People milled around the far end of the hall. Most carried suitcases, apparently intended as props to fool us into thinking the airport was extremely busy. (In fact, the next outgoing flight was three days away.) A long table was set up in the middle of the space; six different customs officials sat there waiting for us. The special passports the State Department had issued for the trip were confiscated; in their place we were handed leather wallets. These contained a variety of official papers written in Korean. The customs officers then took turns inspecting these papers, stamping and in at least one case sniffing them. Finally we were declared legal and waved toward a crowd of small children holding flowers.
“Welcome—Demo Dick,” said the kids as I approached. “We—very honored—to see you.”
A few of the kids stepped forward holding out copies of my last book. Naturally, I began signing them. They may be commies in training, but they have good literary taste.
“Don’t let this go to your head,” muttered Trace as the authorities began to disperse the autograph seekers. “I’m sure Kim arranged the entire show.”
“Oh, no, they really do admire Rogue Warrior books here,” said Kamere. “The books are studied for insight into the Western mind. The Rogue Warrior ethos touches something very Korean at its core.”
“That would be sickness,” said Trace.
We were led out through the front of the terminal, where to the strains of yet another out-of-tune band we boarded a fresh trio of limos. The procession proceeded to downtown Pyongyang. The trip would have moved LA freeway drivers to tears: we traveled down highways wide enough to land a jumbo jet7 but utterly devoid of traffic.
Pyongyang is a strange mix of Workers’ Paradise (circa 1955) and Asian squalor. The city’s skyline is
dominated by a massive triangular building called the Ryugyong Hotel, a 105-story building that was abandoned in 1992 after Kim’s father spent about two percent of the country’s gross domestic product building it. From the distance, it looks like a landing dock for a UFO; up close it looks like the world’s biggest derelict building, with crumbling cement and open, glassless spaces.
Then there’s the Korean Arc de Triomphe, which honors the Koreans who ended World War II by single-handedly defeating the Japanese. A little farther along is the massive statue to the Great Leader, Kim Jong Il’s father, a bright bronze mannequin over sixty feet tall.
The cars stopped at the plaza near the statue.
“What we want to do here,” said Kamere, gesturing to me after we got out of the cars, “is buy one of those flower displays the girls are selling.
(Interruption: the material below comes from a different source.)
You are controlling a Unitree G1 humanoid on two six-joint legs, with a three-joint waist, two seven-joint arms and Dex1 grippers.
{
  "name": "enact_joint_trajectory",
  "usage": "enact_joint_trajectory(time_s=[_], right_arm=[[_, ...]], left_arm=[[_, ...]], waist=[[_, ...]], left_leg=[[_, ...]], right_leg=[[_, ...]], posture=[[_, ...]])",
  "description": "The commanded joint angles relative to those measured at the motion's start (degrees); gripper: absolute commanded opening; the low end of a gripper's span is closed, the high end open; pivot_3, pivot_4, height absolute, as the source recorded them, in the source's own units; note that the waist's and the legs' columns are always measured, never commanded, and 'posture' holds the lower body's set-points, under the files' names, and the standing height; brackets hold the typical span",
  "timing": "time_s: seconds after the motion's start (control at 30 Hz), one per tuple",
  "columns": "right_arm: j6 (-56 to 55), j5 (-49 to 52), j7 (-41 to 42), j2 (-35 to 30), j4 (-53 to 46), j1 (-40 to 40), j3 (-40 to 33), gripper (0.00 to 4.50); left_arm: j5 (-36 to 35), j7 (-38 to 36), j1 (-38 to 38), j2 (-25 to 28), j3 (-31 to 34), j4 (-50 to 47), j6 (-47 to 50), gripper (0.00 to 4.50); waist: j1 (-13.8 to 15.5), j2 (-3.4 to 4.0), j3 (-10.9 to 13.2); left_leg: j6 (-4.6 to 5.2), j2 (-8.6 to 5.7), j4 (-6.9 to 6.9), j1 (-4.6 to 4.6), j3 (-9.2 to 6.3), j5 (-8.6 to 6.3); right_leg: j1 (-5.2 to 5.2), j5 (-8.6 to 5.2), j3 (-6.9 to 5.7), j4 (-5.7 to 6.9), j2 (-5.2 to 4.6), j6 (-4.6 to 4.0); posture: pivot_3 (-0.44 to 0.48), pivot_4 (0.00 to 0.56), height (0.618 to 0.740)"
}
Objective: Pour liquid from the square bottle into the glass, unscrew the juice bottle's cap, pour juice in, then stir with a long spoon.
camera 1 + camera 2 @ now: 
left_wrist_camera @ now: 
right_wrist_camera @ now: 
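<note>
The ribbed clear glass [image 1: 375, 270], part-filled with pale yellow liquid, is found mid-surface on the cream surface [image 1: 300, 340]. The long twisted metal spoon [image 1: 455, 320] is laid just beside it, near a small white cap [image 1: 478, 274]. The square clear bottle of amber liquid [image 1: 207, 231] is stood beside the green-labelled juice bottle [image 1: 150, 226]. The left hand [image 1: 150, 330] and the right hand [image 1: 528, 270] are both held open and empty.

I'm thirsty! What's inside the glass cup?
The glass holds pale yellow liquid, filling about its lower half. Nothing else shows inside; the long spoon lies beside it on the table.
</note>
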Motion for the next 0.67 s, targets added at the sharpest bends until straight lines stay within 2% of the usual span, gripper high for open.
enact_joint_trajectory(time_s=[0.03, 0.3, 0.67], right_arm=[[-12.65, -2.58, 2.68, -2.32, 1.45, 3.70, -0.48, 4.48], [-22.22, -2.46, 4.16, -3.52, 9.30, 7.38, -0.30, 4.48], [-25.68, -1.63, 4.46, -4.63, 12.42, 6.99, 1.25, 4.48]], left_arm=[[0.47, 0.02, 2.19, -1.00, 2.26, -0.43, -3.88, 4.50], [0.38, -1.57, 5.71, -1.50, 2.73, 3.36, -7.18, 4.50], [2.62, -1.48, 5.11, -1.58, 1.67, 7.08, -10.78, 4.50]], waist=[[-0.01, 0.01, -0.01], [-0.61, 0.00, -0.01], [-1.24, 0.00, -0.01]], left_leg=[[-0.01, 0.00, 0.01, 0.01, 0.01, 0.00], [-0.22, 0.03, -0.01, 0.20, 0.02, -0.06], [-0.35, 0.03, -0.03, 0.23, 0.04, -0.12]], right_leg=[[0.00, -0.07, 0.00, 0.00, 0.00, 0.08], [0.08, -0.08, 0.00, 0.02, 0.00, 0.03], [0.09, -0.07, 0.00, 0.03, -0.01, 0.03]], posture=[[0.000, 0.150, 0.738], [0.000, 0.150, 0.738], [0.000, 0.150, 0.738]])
Then we place it at the statue’s feet, and bow.”
“I don’t want to do that,” I said. “Trace, do you want to do that?”
“I’d rather be gored by a bull.”
“It’s protocol,” insisted Kamere.
“It’s more like bullshit,” said Trace.
“Please. Don’t create an incident,” hissed Kamere. “You’re supposed to pay your respects to the Great Leader.”
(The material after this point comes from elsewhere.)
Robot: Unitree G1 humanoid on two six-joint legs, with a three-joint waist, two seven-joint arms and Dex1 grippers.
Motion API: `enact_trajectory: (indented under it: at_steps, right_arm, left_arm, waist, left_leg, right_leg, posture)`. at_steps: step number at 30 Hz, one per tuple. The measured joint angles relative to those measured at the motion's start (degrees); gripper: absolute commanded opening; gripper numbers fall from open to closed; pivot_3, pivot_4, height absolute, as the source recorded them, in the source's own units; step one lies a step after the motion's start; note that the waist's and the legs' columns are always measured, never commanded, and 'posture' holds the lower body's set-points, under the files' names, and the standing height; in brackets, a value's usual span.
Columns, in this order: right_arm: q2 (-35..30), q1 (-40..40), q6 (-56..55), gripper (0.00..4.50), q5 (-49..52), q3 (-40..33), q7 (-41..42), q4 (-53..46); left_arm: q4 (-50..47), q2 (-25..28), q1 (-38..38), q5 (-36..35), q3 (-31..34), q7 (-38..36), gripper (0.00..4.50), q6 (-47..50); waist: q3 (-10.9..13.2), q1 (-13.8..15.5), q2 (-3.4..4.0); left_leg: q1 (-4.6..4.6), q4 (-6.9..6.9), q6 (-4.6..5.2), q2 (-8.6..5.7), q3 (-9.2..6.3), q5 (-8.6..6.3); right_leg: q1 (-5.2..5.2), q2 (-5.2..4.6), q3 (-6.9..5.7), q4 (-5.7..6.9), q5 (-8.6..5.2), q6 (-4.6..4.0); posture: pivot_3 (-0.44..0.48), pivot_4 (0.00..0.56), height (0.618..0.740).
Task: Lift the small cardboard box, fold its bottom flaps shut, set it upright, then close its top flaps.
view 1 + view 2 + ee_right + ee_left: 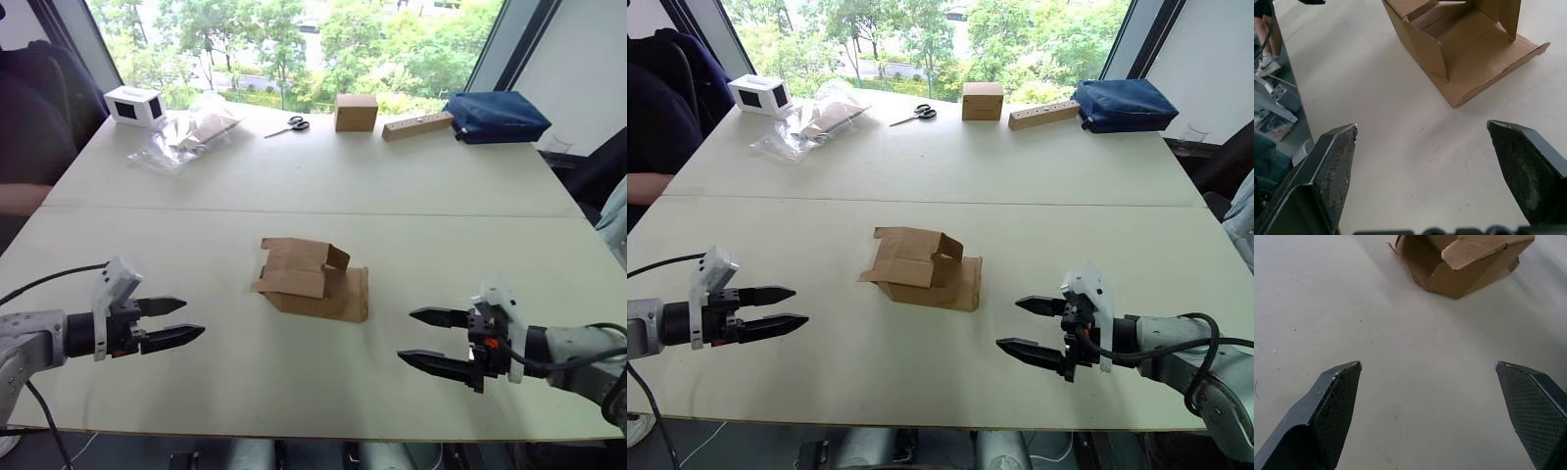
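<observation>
Nearest the robot, the left end effector (178, 321) hovers just above the front left of the pale, off-white desk (323, 196), its two black fingers spread to a moderate gap and holding nothing. The right end effector (424, 338) hangs over the front right of the desk, its black fingers spread wide and likewise empty. Both point inward, toward each other.

Between them, a little farther in and near the desk's middle, lies the small plain brown corrugated cardboard box (312, 279). It rests on its side, partly collapsed, with both ends open; one flap (1508, 58) lies flat on the desk toward the right end effector, and others stick up at loose angles. It is well apart from both end effectors and touches neither.

Along the far edge of the desk, by the window, from the robot's left to right: a white box with a dark window (134, 106), a crumpled clear plastic bag (191, 132), a pair of black-handled scissors (290, 125), a neat brown cube-shaped cardboard box (356, 112), a long light wooden block (417, 125) and a dark blue fabric pouch (495, 116).
</observation>
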Motion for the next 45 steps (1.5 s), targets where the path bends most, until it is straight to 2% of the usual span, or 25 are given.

He pulled out a few five-dollar bills and walked over to the vendors. Actually, the entire transaction had been worked out in advance, and before Kamere could give the girls any money, one of our escorts came over and slipped the girl a few won for the flowers.
“I ain’t bowing in front of any statue,” said Trace.
“It doesn’t mean anything,” said Kamere. “It’s just diplomacy. It’s a meaningless ceremony.”
“I’ll do it,” I said.
I took my wreath and walked up to the statue.
“Here you go, O Great Dog Breath,” I said in a loud reverent tone. “I bow to your superior infertility.”
Our Korean escorts were only a few feet away, but their English was too limited for them to understand what I said. I smiled at them. They smiled at me. Then I walked back, took Trace’s flowers, and returned to the statue.